Show each line of the entries below in which the word "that" appears.

↓↓↓

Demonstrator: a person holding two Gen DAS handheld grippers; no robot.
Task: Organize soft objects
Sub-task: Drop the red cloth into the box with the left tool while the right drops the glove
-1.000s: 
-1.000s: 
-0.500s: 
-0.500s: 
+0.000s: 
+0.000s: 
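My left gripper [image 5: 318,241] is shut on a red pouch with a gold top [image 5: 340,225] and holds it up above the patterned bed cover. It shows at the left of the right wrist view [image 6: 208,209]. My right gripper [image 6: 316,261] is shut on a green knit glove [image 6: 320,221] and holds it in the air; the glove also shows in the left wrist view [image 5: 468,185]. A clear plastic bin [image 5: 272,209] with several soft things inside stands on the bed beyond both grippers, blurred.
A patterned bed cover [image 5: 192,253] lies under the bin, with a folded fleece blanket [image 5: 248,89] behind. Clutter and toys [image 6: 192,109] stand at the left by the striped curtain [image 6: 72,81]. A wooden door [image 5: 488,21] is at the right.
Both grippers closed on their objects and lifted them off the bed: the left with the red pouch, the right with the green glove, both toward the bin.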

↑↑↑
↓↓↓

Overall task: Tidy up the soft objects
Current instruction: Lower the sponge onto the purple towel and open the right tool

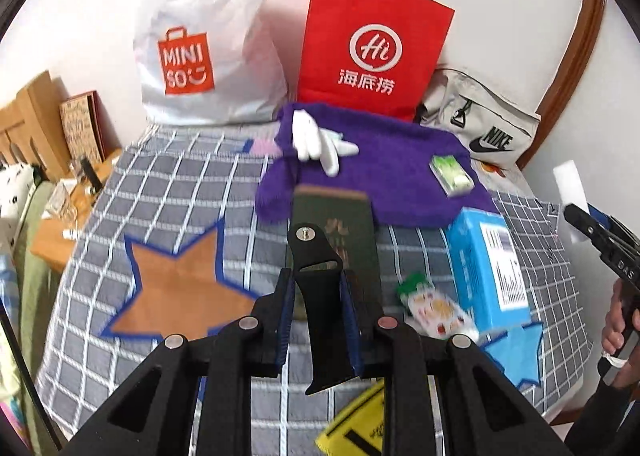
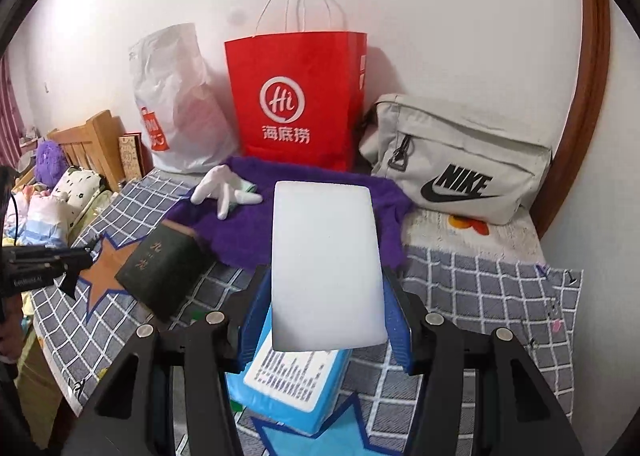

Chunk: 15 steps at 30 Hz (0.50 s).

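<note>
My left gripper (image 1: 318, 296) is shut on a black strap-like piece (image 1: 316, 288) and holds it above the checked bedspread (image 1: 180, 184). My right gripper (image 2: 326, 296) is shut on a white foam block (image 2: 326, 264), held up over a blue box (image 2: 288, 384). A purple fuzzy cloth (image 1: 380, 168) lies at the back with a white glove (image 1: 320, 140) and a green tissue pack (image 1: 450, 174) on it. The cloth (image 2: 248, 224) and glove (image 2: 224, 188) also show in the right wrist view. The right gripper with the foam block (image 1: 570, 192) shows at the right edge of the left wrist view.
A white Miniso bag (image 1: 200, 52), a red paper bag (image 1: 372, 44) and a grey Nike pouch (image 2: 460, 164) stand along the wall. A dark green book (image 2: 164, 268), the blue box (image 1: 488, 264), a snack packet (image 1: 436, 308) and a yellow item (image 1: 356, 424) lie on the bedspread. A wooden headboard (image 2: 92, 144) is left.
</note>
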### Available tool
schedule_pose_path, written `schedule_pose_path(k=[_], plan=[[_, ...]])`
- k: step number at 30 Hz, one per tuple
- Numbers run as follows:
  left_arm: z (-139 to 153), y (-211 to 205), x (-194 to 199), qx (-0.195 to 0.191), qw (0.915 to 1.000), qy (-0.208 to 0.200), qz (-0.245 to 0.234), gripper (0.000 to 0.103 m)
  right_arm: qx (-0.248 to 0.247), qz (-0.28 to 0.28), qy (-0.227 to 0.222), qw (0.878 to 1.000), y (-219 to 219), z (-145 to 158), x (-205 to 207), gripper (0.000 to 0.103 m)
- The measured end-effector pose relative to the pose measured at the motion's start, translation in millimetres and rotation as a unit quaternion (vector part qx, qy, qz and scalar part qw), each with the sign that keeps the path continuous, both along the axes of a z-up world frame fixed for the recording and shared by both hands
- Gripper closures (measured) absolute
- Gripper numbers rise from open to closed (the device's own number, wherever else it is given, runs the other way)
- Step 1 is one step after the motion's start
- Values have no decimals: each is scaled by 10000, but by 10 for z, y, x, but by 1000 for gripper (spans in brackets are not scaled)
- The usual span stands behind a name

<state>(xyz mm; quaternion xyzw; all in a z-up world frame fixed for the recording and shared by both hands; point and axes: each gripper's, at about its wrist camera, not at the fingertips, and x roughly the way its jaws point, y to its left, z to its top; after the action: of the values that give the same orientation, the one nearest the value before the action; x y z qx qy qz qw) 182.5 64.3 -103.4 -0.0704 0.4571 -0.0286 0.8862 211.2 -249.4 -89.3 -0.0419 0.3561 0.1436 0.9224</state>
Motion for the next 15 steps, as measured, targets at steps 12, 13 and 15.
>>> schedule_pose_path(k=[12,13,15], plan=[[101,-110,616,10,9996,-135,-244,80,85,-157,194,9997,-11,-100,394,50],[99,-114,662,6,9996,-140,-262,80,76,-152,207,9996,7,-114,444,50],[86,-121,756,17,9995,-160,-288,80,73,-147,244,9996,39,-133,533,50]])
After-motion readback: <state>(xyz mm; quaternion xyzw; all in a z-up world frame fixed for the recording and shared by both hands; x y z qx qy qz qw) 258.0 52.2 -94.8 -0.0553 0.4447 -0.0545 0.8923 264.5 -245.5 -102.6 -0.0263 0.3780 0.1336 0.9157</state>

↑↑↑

RESPONSE TO THE TASK
- The measured end-effector pose relative to the pose measured at the motion's start, translation in millimetres and rotation as a unit quaternion (vector part qx, qy, qz and scalar part qw), each with the sign that keeps the path continuous, both along the axes of a z-up world frame fixed for the recording and shared by both hands
<state>(xyz mm; quaternion xyzw; all in a z-up world frame fixed for the recording and shared by both hands; point and axes: each gripper's, at about its wrist camera, not at the fingertips, and x roughly the way its jaws point, y to its left, z to its top; after the action: of the values that give the same orientation, the one nearest the value before the action; x y z qx qy qz qw) 182.5 64.3 -103.4 -0.0704 0.4571 -0.0286 0.8862 211.2 -249.4 -89.3 -0.0419 0.3561 0.1436 0.9224</state>

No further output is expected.